If a line in the listing below has the string "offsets", copy it out.
BEGIN RECORDS PROVIDED
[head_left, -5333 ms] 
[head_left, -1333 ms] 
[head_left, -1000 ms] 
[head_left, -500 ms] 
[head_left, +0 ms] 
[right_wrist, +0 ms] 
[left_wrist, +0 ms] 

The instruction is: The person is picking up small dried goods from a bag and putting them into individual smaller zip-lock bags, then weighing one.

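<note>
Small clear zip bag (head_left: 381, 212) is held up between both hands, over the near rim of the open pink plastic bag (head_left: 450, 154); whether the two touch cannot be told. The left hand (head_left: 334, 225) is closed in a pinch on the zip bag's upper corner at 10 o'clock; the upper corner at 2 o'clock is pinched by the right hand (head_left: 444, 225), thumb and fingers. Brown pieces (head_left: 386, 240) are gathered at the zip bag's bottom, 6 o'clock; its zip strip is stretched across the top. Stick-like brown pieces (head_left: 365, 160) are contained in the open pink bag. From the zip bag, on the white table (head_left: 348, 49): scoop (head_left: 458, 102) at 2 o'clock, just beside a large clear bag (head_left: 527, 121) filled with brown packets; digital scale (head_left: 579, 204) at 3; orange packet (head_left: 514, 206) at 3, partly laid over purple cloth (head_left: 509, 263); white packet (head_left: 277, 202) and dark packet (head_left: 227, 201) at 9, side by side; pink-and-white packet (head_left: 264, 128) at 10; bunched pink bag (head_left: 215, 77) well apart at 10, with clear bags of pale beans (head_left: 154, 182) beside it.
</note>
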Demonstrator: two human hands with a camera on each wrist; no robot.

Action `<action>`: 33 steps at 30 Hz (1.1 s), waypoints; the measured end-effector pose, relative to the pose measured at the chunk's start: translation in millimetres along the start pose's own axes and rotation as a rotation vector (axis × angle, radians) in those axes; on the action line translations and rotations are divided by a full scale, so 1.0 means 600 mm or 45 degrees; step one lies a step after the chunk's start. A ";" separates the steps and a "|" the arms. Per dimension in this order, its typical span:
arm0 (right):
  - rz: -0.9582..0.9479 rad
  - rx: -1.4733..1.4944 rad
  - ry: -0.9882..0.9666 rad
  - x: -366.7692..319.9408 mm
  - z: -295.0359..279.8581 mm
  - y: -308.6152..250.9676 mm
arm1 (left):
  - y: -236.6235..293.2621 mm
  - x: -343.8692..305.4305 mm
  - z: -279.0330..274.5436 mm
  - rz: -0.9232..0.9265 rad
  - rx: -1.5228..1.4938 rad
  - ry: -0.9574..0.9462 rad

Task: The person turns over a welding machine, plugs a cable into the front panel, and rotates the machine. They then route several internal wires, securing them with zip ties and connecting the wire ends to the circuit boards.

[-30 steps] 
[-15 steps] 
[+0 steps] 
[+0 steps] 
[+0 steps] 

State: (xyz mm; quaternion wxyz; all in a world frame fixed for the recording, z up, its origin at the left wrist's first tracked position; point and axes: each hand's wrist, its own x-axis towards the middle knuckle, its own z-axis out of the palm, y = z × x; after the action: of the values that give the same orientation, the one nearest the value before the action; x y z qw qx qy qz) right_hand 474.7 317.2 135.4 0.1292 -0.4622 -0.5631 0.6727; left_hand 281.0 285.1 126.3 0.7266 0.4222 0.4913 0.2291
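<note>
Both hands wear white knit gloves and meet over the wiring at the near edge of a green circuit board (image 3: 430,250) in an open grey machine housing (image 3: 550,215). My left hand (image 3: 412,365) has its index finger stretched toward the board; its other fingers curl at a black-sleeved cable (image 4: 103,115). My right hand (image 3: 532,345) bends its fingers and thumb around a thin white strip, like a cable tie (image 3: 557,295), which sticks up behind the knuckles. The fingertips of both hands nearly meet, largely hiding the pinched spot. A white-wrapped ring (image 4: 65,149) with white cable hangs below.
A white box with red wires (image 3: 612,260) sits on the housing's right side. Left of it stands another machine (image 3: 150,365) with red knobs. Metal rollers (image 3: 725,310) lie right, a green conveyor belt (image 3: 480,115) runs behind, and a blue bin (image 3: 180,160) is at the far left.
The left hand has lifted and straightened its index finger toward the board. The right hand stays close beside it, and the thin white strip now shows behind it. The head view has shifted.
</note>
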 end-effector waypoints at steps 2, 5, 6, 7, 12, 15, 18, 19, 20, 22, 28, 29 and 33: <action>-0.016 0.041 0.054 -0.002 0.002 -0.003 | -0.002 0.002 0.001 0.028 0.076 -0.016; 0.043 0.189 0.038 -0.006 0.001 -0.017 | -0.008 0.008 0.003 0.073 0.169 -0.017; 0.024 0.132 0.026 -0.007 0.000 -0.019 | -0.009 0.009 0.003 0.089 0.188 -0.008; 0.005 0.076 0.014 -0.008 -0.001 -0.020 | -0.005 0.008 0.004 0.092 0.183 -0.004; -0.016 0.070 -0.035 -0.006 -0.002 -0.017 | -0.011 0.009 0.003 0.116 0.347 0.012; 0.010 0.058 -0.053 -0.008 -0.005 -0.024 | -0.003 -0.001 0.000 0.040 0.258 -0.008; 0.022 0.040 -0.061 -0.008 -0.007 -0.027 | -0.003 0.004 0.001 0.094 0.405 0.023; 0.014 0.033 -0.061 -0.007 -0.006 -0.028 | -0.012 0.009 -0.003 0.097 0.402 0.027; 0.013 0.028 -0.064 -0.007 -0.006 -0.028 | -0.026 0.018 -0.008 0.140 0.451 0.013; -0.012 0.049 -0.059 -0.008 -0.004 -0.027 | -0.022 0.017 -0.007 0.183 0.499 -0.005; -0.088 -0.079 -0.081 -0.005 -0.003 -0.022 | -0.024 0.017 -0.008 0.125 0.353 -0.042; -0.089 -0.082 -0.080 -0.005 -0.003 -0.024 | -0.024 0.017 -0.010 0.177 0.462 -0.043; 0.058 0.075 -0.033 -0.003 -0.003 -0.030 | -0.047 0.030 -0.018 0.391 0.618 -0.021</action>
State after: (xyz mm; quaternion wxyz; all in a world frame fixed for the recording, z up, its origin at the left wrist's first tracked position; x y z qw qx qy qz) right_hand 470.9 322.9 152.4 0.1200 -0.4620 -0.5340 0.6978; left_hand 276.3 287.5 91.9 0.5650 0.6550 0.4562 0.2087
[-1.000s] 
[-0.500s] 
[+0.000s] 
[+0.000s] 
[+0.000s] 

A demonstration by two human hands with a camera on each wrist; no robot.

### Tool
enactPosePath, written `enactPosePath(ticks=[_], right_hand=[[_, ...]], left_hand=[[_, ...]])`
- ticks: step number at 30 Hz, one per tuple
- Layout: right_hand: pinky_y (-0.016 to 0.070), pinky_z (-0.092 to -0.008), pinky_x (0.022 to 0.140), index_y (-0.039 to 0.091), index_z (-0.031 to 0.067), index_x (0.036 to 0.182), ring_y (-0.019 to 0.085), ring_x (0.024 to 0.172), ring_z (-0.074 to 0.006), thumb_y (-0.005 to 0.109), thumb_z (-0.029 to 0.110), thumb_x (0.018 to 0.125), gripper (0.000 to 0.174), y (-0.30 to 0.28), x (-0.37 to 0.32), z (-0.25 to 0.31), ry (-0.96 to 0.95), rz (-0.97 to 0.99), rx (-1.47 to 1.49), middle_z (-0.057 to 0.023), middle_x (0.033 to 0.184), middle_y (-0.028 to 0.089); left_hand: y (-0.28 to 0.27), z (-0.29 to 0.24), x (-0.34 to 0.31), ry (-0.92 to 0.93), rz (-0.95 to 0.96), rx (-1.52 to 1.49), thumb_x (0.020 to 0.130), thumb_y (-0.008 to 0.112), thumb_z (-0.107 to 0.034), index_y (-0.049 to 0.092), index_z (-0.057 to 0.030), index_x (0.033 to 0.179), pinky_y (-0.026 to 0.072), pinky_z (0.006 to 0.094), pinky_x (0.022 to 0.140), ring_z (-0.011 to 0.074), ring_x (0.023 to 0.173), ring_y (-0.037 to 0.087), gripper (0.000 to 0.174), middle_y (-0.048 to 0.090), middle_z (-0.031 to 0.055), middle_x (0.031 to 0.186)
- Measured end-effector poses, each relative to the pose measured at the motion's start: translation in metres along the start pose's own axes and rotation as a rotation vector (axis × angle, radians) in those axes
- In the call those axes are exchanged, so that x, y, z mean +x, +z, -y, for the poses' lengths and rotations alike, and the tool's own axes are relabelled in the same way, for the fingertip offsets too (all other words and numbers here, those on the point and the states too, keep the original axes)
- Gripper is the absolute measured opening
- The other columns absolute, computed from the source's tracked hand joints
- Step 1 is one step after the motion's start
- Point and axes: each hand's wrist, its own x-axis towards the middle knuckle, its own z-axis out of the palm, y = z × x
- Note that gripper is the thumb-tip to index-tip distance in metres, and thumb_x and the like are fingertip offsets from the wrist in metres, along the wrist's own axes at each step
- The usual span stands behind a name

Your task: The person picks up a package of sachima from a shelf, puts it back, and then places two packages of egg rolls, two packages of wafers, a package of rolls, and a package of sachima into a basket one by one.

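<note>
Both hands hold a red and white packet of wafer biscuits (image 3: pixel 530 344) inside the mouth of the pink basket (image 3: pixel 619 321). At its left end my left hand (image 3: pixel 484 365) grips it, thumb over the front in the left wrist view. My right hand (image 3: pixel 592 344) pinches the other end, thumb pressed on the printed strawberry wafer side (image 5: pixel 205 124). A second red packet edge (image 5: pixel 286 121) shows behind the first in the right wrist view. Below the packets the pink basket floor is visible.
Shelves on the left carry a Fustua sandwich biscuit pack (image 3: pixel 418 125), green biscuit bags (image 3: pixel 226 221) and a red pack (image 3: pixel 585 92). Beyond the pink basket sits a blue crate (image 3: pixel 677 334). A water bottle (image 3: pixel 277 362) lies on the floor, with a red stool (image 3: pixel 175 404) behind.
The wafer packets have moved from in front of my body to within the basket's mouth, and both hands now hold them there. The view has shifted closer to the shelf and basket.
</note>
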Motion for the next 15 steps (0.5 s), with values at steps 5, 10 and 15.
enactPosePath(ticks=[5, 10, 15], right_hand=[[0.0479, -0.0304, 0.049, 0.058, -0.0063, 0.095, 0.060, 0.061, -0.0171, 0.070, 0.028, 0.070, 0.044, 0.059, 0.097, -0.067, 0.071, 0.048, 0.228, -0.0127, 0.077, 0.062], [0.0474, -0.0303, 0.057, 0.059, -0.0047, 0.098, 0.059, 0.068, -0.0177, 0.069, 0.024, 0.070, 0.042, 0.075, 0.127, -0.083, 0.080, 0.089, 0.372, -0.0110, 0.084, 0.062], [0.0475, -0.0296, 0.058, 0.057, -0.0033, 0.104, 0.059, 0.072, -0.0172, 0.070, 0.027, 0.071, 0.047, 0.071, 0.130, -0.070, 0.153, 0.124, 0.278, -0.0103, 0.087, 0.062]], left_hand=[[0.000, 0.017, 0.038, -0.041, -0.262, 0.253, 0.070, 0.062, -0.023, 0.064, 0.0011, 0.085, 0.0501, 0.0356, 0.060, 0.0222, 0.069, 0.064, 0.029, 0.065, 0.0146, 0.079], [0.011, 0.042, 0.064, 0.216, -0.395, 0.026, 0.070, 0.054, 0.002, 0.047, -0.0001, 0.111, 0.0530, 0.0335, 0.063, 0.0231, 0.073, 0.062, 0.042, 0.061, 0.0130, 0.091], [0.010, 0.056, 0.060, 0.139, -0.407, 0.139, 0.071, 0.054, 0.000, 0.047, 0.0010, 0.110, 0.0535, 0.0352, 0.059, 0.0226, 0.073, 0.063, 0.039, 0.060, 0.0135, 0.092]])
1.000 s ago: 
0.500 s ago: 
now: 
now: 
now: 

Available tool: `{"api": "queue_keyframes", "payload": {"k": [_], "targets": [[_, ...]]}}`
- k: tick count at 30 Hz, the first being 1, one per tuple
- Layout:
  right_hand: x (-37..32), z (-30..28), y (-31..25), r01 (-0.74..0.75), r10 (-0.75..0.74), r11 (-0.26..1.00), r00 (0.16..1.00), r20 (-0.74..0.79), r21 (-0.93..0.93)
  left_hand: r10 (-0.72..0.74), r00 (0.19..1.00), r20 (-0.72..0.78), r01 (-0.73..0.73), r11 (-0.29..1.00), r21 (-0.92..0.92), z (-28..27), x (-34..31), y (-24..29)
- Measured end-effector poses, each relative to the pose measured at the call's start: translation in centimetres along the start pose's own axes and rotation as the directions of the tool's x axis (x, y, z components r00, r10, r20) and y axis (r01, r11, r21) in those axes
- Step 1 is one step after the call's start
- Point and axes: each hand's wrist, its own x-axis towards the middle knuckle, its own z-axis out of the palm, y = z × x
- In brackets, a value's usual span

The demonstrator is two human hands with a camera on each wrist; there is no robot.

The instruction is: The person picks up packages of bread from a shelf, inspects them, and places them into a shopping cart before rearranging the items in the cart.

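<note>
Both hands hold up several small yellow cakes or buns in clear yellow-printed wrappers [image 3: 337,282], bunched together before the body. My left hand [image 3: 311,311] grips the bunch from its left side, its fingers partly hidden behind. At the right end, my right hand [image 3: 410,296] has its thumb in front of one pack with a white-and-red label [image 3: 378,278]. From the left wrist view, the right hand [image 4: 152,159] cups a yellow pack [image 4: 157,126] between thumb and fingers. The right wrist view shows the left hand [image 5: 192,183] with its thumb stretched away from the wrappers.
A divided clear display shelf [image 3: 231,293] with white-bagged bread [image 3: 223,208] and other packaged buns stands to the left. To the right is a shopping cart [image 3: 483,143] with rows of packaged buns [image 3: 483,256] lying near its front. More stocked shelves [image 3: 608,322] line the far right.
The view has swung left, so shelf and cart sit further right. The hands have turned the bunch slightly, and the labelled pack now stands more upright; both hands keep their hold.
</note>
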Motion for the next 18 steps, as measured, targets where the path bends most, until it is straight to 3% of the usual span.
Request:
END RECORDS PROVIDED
- TASK RESULT:
- In the call those axes are exchanged, so that x, y, z mean +x, +z, -y, for the poses' lengths and rotations alike, and the tool's own axes are relabelled in the same way, for the fingertip offsets too (all other words and numbers here, those on the point and the states too, keep the original axes)
- Note that gripper is the thumb-tip to index-tip distance in metres, and thumb_x and the like are fingertip offsets from the wrist in metres, along the wrist's own axes at each step

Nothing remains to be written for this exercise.